A l’heure où de plus en plus de pays européens confinent leur population pour endiguer la propagation du nouveau coronavirus, la Suède a choisi une autre voie, laissant écoles primaires, restaurants et bars ouverts.
Les mesures prises par le royaume contrastent singulièrement face à celles mises en place par le reste des pays européens, si bien qu’elles font débat au sein de l’opinion publique : et si la Suède n’en faisait pas assez pour protéger sa population ? « Nous ne pouvons pas permettre de répéter en Suède le désespoir humain de Wuhan et de Bergame. Ce serait un pari qui violerait le principe le plus fondamental de la société : que chaque individu a une valeur propre », écrivait dimanche le rédacteur en chef du quotidien de référence Dagens Nyheter, appelant à des mesures plus sévères, ou à un dépistage généralisé de la population.
Vie quasi-normale
Plus tard dans la journée, le Premier ministre social-démocrate Stefan Löfven s’est adressé à la population dans une rare allocution télévisée, exhortant chacun à « prendre ses responsabilités » et à suivre les recommandations du gouvernement : télétravail et distanciation sociale notamment. Les autorités recommandent aussi à toute personne « à risque » de rester chez elle. Les rassemblements de plus de 500 personnes sont interdits (la limite est de deux en Allemagne), les lycées et universités sont fermés, mais, pour beaucoup, la vie continue normalement.

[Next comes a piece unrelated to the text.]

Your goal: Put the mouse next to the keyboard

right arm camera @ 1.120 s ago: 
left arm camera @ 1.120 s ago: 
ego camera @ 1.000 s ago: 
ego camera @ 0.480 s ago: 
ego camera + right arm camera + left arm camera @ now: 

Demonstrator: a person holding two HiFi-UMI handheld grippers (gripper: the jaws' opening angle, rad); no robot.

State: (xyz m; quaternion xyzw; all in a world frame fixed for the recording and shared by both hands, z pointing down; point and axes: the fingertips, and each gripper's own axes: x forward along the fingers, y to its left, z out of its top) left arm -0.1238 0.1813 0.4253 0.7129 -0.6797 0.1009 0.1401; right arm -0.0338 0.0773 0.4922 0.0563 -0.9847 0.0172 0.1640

Samedi soir, bars et restaurants de la capitale ont fait le plein, et les transports continuent d’être pris d’assaut aux heures de pointe. La Suède ne fait pas cependant pas l’autruche. Comme chez la plupart de ses partenaires européens, ses frontières sont fermées aux voyages jugés « non-essentiels ». Le Parlement suédois a aussi accéléré l’adoption d’un projet de loi permettant la fermeture d’écoles primaires et maternelles si nécessaire. Pourquoi cette attitude face à la propagation du virus ? s’interrogent les médias suédois. Le gouvernement répond suivre les recommandations de l’Agence de santé publique et affirme être prêt.
Si les autorités sanitaires n’ont pas encore demandé aux écoles de fermer, c’est car ce sont les personnes âgées qui doivent rester à la maison, pas les enfants, justifient-elles. « Dès que l’Agence de santé publique demandera au gouvernement de prendre une décision, nous le ferons aussi rapidement », avait déclaré mi-mars, en claquant des doigts, la ministre suédoise de la Santé, Lena Hallengren.
La population encouragée à sortir
La confiance du gouvernement face pourtant aux autorités sanitaires ne fait pas l’unanimité. Plusieurs experts et personnalités publiques ont accusé l’agence de mettre la vie des gens en danger. La Suède a en partie justifié sa position en évoquant le cas du Royaume-Uni, qui suivait une stratégie similaire avant que Downing Street ne serre la vis. Alors même que la pression sur le gouvernement suédois et l’Agence de santé publique s’accroît, les autorités campent sur leurs positions, rejetant toutes mesures drastiques qu’elles n’estiment pas assez efficaces pour justifier leur impact sur la société.
Lundi, Johan Giesecke, ancien épidémiologiste de l’Institut national suédois de contrôle des maladies infectieuses et actuel conseiller au sein de l’Organisation mondiale de la santé (OMS), a même encouragé les Suédois à sortir et à profiter du soleil printanier. « Amenez un ami et marchez à un mètre l’un de l’autre. N’étreignez pas votre voisin. Apportez un thermos et asseyez-vous sur un banc. C’est aussi mauvais pour la santé de rester assis à la maison », a défendu Johan Giesecke sur la chaîne publique SVT.
Reste à savoir si la Suède va s’en tenir à cette stratégie – le pays n’a, contre tout attente, pas encore subi les foudres de ses voisins nordiques, qui appliquent des mesures plus drastiques pour contenir la pandémie. Lundi, 2 016 cas de nouveau coronavirus avaient été détectés dans le royaume scandinave de quelque 10 millions d’habitants, où 25 personnes sont mortes des suites de la maladie, selon les autorités sanitaires.